Me observan con la silenciosa reserva de una familia que se encuentra a un extraño en la carretera. Valentin es el padre. Tiene una constitución similar a la de un bloque de hielo sucio y achaparrado tallado por una hoja oxidada, y su rostro chamuscado por el sol es oscuro y rígido, de ojos rápidos. Su teniente, Sun-hwa, se inclina hacia nosotros, dura y retorcida como un olivo.
Ambos han nacido de la Tierra, a juzgar por el aspecto de sus rasgos continentalmente étnicos. Estos grises no llevan ninguna insignia triangular de la Legión de la Sociedad en sus ropas de civil. Eso significa que ya han servido sus veinte años obligatorios.
—Se nos ha encomendado protegerlos, dominus —dice Valentin al tiempo que Sun-hwa carga una exótica arma circular en la parte interna de su muñeca izquierda. Parece hecha de plasma—. Mi equipo ha preparado una ruta segura. Tiempo estimado del trayecto: veinticuatro minutos.

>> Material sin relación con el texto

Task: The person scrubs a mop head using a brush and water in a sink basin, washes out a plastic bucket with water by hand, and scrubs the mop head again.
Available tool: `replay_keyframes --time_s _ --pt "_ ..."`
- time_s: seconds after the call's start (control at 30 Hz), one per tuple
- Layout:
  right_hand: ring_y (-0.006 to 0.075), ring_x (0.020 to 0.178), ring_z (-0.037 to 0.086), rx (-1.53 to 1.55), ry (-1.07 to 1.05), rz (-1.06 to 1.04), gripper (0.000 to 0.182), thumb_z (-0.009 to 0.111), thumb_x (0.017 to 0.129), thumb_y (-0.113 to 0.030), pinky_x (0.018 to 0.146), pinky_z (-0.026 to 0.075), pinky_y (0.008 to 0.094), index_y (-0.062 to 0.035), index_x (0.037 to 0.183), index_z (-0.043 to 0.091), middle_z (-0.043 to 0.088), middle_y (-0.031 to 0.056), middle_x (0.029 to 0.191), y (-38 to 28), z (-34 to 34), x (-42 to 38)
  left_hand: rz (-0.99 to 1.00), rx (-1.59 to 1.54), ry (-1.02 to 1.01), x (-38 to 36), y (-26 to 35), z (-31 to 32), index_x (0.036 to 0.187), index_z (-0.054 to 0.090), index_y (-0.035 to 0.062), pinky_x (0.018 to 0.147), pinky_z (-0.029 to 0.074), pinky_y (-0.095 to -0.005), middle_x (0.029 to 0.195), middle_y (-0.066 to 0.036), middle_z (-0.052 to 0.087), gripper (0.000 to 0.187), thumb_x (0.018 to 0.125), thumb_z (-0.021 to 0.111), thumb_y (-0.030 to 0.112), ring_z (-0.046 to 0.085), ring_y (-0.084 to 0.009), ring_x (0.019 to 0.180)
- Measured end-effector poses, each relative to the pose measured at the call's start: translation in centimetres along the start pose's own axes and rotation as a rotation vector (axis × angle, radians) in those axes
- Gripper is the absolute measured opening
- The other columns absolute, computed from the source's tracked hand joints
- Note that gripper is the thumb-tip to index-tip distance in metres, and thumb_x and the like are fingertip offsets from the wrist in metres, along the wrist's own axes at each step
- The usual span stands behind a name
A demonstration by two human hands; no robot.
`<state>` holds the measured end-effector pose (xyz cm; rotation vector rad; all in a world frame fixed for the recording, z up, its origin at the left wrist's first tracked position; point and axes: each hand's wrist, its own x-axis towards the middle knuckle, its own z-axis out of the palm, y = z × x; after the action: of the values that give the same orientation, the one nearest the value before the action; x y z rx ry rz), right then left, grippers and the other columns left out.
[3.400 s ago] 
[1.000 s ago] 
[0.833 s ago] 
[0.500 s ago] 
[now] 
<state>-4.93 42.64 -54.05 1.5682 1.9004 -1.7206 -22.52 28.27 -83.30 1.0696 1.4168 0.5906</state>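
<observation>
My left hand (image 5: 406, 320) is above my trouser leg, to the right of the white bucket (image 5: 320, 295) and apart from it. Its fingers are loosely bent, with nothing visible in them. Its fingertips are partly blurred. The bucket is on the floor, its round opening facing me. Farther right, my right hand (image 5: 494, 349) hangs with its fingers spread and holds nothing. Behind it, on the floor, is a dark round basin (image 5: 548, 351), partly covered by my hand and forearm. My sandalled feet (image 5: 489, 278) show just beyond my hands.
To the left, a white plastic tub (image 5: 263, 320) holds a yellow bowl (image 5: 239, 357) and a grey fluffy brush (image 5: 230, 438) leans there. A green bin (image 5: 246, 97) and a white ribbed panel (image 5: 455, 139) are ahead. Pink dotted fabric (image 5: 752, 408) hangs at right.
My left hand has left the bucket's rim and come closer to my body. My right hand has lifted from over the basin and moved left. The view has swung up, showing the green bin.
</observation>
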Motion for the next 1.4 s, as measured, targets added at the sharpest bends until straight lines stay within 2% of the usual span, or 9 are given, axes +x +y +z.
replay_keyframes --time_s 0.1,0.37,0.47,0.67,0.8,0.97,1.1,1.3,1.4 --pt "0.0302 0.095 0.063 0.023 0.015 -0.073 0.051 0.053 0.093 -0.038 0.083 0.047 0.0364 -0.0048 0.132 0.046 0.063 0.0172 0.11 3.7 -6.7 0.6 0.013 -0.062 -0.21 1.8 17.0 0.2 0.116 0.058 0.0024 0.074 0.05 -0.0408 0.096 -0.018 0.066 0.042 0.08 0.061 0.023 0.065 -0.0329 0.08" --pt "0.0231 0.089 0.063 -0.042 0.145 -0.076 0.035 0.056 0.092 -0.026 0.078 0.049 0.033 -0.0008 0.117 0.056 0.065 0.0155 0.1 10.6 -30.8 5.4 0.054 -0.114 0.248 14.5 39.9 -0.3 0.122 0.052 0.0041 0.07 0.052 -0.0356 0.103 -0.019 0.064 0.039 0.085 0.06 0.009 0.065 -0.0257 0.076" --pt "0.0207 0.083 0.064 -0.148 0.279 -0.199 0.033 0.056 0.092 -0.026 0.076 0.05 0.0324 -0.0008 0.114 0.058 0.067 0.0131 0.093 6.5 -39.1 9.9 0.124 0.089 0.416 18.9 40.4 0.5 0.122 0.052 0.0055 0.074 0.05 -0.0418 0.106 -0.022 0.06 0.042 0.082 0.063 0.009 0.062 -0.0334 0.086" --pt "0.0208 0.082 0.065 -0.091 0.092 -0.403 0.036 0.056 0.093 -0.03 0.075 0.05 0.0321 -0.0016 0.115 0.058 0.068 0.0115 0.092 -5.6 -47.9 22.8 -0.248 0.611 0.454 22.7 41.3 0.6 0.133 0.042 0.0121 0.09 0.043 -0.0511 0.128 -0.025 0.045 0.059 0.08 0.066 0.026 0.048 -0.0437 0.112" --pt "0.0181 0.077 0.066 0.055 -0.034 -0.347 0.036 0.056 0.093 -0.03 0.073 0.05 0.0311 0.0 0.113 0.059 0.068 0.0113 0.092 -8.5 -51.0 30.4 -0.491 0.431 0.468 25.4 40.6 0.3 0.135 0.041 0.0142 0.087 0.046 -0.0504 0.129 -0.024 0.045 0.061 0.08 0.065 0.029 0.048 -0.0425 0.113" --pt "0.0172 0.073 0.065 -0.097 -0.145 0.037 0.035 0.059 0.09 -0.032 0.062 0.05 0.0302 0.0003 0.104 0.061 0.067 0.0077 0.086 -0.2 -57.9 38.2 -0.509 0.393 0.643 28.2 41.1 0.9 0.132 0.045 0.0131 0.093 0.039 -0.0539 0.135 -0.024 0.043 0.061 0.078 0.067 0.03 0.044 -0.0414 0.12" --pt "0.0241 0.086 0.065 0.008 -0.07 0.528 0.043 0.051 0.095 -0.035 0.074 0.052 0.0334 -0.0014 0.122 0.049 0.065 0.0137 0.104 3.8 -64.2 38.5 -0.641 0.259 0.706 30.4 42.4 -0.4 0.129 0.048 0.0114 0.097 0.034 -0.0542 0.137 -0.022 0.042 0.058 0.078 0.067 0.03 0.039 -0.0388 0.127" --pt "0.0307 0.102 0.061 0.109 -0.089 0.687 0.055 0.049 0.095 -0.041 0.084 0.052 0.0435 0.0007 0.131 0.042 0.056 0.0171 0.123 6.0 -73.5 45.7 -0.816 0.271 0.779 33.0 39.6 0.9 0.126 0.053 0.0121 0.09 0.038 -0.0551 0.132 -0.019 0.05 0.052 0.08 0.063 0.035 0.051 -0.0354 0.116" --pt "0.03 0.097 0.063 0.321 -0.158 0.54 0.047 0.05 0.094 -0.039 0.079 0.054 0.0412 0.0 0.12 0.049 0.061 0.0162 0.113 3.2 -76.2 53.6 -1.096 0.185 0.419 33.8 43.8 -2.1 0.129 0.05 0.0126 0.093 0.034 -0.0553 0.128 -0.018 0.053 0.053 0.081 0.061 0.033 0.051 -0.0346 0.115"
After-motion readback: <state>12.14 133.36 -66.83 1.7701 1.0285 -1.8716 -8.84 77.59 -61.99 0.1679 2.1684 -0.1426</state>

—Si Plinio descubre adónde voy, o si los Belona se enteran de que estoy fuera de la Ciudadela...
—Los lurchers conocen la situación —interviene Victra.
—No veo insignias doradas. ¿Mercenarios?
—En realidad quiere decir que somos lo bastante buenos para haber sobrevivido todo este tiempo, dominus —dice Valentin sin expresar la menor emoción—. Nos hemos preparado para todas las eventualidades. Se han organizado planes de contingencia y apoyo.
—¿Cuánto apoyo?
—Suficiente. Nosotros solo somos los transportistas, dominus. —Se le curvan los labios en una sonrisa y decido creerme sus palabras—. Hay un problema más grande que los Belona, y es que haya terceras partes que piensen que una oportunidad acaba de cruzarse en su camino. En nuestro destino, habrá un montón de puñeteras terceras partes, dominus. Esa mierda complica nuestro RSI. ¿Sun-hwa?

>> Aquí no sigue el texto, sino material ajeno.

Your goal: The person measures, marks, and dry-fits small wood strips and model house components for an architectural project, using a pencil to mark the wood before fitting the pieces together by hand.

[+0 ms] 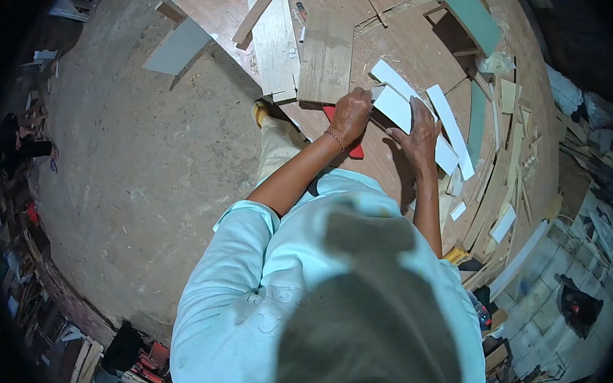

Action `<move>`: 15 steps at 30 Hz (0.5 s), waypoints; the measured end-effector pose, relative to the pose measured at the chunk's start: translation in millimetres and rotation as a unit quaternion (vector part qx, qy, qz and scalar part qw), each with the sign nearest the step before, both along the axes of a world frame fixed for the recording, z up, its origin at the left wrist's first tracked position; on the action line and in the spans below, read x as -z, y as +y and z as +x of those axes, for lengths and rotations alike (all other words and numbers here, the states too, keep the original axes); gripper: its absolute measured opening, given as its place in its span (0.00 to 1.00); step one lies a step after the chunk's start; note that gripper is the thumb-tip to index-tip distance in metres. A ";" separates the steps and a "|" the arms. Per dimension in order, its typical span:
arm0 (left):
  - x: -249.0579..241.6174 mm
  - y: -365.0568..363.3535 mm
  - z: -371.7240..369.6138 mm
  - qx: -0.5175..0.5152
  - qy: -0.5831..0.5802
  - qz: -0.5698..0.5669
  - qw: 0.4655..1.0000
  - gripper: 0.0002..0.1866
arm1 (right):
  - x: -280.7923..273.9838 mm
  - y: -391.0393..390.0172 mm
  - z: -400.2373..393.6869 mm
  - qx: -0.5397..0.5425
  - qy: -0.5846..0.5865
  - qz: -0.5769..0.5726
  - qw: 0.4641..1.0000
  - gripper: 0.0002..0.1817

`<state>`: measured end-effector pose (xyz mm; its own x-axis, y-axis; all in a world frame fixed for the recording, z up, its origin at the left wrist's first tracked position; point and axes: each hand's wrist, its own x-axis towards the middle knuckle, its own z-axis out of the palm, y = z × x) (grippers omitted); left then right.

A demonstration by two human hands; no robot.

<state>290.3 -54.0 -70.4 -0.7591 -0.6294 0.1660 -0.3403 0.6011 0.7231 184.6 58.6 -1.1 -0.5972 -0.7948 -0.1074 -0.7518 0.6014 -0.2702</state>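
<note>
My left hand [353, 116] is closed in a fist near the table's front edge. A small greyish tip shows beside its knuckles, but what it holds is mostly hidden. My right hand [420, 134] spans a white board [396, 107], thumb at the near edge and fingers at the far edge. Next to that board lie a second white strip [451, 130] and another white piece [390, 72]. Under my left wrist a red flat piece [356, 152] lies partly covered. A thick wooden block [327, 57] sits just beyond my left hand.
A pale plank [271, 40] with a wooden stick across it lies left of the block. A green-topped wooden piece [473, 21] stands at the back right. Offcuts and thin strips [513, 154] litter the table's right side. A grey panel [177, 48] juts over the floor at left.
</note>
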 end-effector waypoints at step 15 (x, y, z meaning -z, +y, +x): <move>4.5 2.0 -3.1 -0.016 0.017 -0.061 0.998 0.06 | -1.6 -4.3 -1.6 0.015 -0.042 0.019 0.999 0.43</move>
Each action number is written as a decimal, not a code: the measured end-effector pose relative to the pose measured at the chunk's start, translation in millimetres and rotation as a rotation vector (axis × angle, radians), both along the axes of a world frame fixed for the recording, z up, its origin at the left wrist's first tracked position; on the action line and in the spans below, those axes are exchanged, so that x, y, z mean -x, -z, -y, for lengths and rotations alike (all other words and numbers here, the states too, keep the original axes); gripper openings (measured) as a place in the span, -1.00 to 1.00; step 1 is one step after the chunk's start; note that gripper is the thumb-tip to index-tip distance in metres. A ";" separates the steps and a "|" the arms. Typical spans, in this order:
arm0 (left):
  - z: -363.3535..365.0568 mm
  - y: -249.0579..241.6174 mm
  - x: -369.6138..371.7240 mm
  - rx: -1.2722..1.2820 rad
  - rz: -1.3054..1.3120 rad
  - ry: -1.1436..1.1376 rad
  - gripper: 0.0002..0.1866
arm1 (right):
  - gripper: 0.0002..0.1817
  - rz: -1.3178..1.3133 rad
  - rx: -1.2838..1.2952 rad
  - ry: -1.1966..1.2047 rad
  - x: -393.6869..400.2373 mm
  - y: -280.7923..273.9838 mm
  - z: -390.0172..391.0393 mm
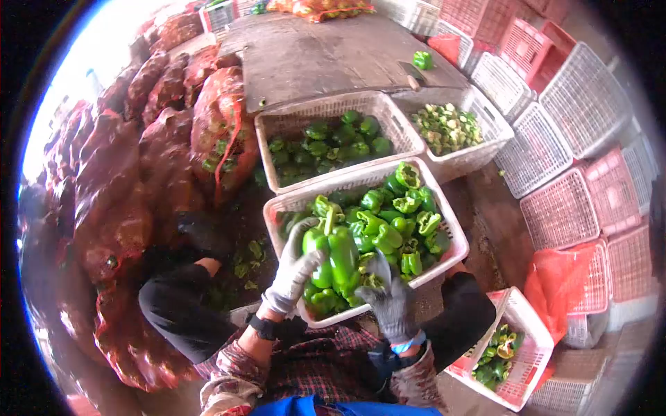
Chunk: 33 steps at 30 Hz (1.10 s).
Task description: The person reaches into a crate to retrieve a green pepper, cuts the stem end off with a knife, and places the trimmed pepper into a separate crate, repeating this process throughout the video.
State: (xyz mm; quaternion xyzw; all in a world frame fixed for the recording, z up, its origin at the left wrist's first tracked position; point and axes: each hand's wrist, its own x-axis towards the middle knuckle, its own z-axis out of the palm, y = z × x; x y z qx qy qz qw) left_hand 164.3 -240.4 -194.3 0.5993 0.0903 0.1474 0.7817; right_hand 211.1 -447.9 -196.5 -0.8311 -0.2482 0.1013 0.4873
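Both my hands wear grey-white work gloves. My left hand (295, 267) wraps around a large green bell pepper (334, 258) and holds it just above the near white basket (454, 260), which is full of green peppers. My right hand (388, 301) is under the same pepper at its lower end, fingers closed against it; whether it holds a tool I cannot tell. My knees in black trousers flank the basket.
A second white basket of peppers (277, 125) stands behind the first, and a basket of cut pepper pieces (485, 149) to its right. Red net sacks (166, 139) pile up on the left. Empty red and white crates (583, 104) stack on the right. A small basket (534, 357) sits near right.
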 end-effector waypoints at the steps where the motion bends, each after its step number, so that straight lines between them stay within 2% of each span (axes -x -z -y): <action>1: 10.0 -9.4 -0.1 0.044 -0.015 0.094 -0.24 | -0.11 -0.010 -0.024 -0.053 -9.9 -7.5 -5.8; 2: 17.7 -14.6 -1.5 0.028 -0.036 0.161 -0.24 | -0.01 -0.022 -0.049 -0.107 -19.5 -14.9 -11.4; 5: 23.9 -7.7 -4.0 0.115 -0.154 0.236 -0.19 | 0.05 -0.297 -0.097 -0.096 -24.0 -4.6 -15.5; 7: 34.0 -5.8 5.3 0.162 -0.280 0.205 -0.17 | -0.03 -0.375 -0.068 -0.083 -17.6 2.6 -19.1; 8: 41.9 10.9 6.3 -0.114 -0.240 0.042 -0.17 | -0.11 -0.128 -0.079 -0.079 -11.0 15.1 -22.3; 9: 49.5 22.6 17.8 -0.333 -0.310 -0.089 -0.24 | -0.14 -0.073 -0.087 -0.099 -5.7 23.3 -22.7; 10: 52.8 24.4 22.8 -0.259 -0.281 -0.135 -0.28 | -0.17 -0.017 -0.095 -0.119 -0.7 25.6 -25.2; 11: 53.8 26.1 23.6 -0.210 -0.224 -0.148 -0.31 | -0.14 -0.145 -0.097 -0.147 -0.3 16.9 -25.6; 12: 54.6 28.1 24.0 -0.162 -0.167 -0.159 -0.33 | -0.10 -0.178 0.011 -0.163 -0.7 21.8 -21.5; 14: 54.3 30.8 22.7 -0.095 -0.189 -0.071 -0.33 | -0.03 -0.279 -0.093 -0.264 -6.2 41.8 -19.1; 16: 56.0 34.5 16.8 -0.049 -0.206 0.020 -0.33 | -0.04 -0.263 -0.018 -0.231 -9.3 34.3 -3.4; 18: 54.1 39.4 13.7 -0.042 -0.239 0.103 -0.34 | -0.12 -0.325 -0.127 -0.246 -9.7 41.1 4.3; 21: 43.3 44.5 7.5 0.468 -0.177 0.182 -0.47 | -0.23 -0.477 -0.362 -0.305 -11.8 46.2 18.6; 22: 44.4 51.7 3.9 0.406 -0.198 0.180 -0.49 | -0.30 -0.758 -0.515 -0.337 -8.3 48.2 18.5; 23: 45.3 57.2 0.7 0.340 -0.222 0.183 -0.51 | -0.36 -1.043 -0.651 -0.329 -5.2 50.1 18.3; 25: 44.9 57.6 -14.0 0.409 -0.114 0.188 -0.43 | -0.43 -0.988 -0.677 -0.189 -9.5 47.2 25.3; 27: 53.1 46.7 -30.0 0.799 -0.152 -0.004 -0.38 | -0.43 -0.964 -0.598 0.006 -8.7 44.4 39.2; 29: 45.6 38.7 -51.8 0.714 -0.045 0.061 -0.33 | -0.42 -0.877 -0.535 0.158 -5.8 31.7 51.8; 30: 40.3 30.4 -65.0 0.409 -0.005 0.027 -0.36 | -0.37 -0.919 -0.422 0.183 -5.8 29.6 63.4; 31: 34.9 9.9 -80.5 0.101 0.045 -0.028 -0.39 | -0.29 -0.628 -0.445 0.290 -1.6 50.0 66.6; 33: 30.0 -28.0 -118.1 -0.462 0.155 -0.179 -0.40 | -0.26 -0.464 -0.420 0.297 -9.8 53.0 74.1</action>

—Ponte esto. —Sun-hwa me lanza una bolsa de ropa sencilla. Su voz continúa con un sonsonete monótono—: Eres alto, no puedo hacer una mierda al respecto, pero realizaremos un rápido trabajo de teñido con esto, eso y lo otro. —Le lanza otra bolsa a Victra—. Para ti. El jefe pensó que irías vestida con demasiada elegancia.
Victra se echa a reír.
—Bocachas fuera, chicos —ladra Valentin cuando la nave tiembla y se eleva en el aire—. Estamos en marcha.

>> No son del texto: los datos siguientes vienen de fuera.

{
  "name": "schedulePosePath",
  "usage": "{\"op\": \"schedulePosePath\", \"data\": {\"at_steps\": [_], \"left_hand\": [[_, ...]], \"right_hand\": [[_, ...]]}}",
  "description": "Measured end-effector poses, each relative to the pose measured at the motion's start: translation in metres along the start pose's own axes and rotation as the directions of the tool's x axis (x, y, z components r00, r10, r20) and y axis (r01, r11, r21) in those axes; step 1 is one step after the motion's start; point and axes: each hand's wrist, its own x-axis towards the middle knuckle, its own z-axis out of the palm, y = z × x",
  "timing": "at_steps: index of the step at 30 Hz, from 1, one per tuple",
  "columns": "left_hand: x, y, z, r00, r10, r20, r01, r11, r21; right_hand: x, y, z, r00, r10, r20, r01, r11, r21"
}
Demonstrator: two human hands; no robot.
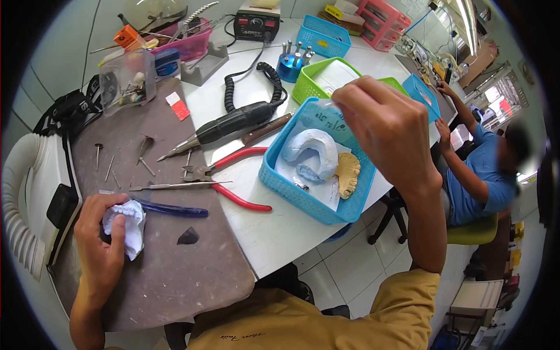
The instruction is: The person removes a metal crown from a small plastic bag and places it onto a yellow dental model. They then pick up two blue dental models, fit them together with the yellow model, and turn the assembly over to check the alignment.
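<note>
On the worktop [280,233], the pliers [233,175] lie between the mat [175,268] at left and the basket [303,198] at right; the handpiece [233,122] lies behind them.

- Left hand [104,236], at about eight o'clock, lies low with fingers curled shut, thumb pressed across the top.
- Right hand [388,125], at about two o'clock, is raised, forearm upright, fingertips pinched together.

**Blues, whites and reds across the counter**

At frame centre a light blue basket [291,195] is showing a white plaster cast [312,149] and a tan one [348,173]. Red-handled pliers [236,178] are lying on the white counter [280,230]. At lower left, a white cast [133,224] is sitting over a grey-brown mat [175,268]. Green baskets [309,81] are glowing above.
</note>
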Motion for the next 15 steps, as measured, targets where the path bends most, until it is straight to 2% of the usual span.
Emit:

Las porras eléctricas y los quemadores se preparan en manos expertas. Un ruido irregular de metal contra metal. Como unos nudillos de acero que chasquean cuando los proyectiles magnéticos entran en las cámaras. Los lurchers esconden armas en fundas ocultas sobre las ajustadas armaduras piel de escarabajo. Tres de ellos llevan armas de muñeca ilegales. Observo el contrabando mientras me embuto en mi piel de escarabajo. Bebe de la luz, de un color negro extraño, similar al de las pupilas. Más que otra cosa es la ausencia de color. Es mejor que las duroarmaduras que teníamos en el Instituto y detendrá unas cuantas hojas y alguna que otra arma de proyectiles como el achicharrador común.
La nave se estremece cuando sus motores principales sobrepasan los propulsores verticales.
—Garra y Minotauro, os informo. Ícaro está en marcha —dice Valentin con voz ronca por su intercomunicador—. Repito. Ícaro está en marcha.